§ Task directions
Lines from the records below that contain the word "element" are to be copied out.

Excerpted data Start Marker

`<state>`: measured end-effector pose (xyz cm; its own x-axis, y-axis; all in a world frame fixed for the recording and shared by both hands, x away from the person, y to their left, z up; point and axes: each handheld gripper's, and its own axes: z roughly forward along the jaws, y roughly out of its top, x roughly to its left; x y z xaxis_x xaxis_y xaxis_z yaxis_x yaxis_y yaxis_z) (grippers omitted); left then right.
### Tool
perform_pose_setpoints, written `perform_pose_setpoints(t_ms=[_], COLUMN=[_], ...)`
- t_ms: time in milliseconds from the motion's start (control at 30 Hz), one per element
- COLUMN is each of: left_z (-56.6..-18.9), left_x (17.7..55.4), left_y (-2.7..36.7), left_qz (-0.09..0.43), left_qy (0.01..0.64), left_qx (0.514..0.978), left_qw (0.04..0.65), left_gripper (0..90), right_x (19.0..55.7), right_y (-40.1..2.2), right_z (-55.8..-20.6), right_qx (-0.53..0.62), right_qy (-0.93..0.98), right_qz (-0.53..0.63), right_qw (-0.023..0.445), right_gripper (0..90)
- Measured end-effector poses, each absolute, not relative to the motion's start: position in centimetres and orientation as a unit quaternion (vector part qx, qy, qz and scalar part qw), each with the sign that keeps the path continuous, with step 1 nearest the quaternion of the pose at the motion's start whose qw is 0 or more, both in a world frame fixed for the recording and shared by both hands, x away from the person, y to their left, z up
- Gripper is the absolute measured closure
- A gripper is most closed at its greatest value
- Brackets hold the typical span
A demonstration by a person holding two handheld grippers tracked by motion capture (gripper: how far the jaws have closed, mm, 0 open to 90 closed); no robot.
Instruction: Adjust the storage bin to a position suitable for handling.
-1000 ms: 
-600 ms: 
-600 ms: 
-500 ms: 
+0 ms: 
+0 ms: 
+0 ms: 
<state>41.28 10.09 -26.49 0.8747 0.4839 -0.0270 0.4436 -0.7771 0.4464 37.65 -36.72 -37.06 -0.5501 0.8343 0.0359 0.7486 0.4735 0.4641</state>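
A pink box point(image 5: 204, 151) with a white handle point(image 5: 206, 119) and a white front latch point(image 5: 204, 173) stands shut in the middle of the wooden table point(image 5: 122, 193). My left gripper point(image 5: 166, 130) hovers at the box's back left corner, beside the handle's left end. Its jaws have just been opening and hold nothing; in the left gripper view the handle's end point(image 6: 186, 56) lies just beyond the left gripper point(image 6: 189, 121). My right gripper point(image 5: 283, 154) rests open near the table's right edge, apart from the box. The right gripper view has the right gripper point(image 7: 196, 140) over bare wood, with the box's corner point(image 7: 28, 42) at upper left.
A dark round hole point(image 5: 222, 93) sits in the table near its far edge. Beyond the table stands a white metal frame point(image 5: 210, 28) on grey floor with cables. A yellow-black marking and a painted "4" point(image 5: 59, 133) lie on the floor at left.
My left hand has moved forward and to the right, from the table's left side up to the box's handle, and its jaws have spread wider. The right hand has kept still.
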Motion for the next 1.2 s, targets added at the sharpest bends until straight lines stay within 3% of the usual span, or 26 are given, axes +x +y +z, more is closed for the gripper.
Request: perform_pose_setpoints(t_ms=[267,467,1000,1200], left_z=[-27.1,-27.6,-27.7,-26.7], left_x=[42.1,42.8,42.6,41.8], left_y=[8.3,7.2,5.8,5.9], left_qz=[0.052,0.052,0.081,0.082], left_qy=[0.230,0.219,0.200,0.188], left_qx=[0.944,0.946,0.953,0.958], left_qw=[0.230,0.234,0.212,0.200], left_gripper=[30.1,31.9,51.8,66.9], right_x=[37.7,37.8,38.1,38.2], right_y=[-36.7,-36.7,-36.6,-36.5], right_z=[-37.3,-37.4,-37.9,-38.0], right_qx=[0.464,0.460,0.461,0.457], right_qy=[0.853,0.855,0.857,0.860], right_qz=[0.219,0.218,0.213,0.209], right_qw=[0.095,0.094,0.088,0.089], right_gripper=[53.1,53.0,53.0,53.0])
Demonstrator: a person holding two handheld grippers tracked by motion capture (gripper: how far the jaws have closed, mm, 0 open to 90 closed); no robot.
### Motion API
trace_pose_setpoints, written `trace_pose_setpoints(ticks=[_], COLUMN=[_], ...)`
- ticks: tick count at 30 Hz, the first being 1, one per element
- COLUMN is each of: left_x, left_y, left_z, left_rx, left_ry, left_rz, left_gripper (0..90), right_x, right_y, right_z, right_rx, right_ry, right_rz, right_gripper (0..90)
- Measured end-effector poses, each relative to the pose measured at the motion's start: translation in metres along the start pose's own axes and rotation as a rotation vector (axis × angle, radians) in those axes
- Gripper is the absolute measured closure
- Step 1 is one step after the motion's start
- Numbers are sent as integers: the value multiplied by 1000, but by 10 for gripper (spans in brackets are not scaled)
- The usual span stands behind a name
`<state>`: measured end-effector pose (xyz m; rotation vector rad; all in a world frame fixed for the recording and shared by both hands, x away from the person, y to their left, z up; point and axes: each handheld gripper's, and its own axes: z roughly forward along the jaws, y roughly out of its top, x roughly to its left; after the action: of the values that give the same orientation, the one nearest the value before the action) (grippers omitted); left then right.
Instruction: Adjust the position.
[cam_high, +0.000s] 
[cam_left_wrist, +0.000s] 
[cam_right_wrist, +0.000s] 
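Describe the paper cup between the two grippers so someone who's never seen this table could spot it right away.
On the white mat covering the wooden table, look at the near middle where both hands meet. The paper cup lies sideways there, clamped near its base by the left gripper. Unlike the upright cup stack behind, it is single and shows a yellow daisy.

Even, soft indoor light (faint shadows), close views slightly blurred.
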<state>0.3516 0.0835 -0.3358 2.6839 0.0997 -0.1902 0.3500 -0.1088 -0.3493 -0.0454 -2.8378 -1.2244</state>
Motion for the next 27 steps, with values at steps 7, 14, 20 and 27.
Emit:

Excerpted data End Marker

§ Exercise output
- t_ms: time in milliseconds from the motion's start (control at 30 Hz), one per element
- ticks: tick count at 30 Hz, the first being 1, one per element

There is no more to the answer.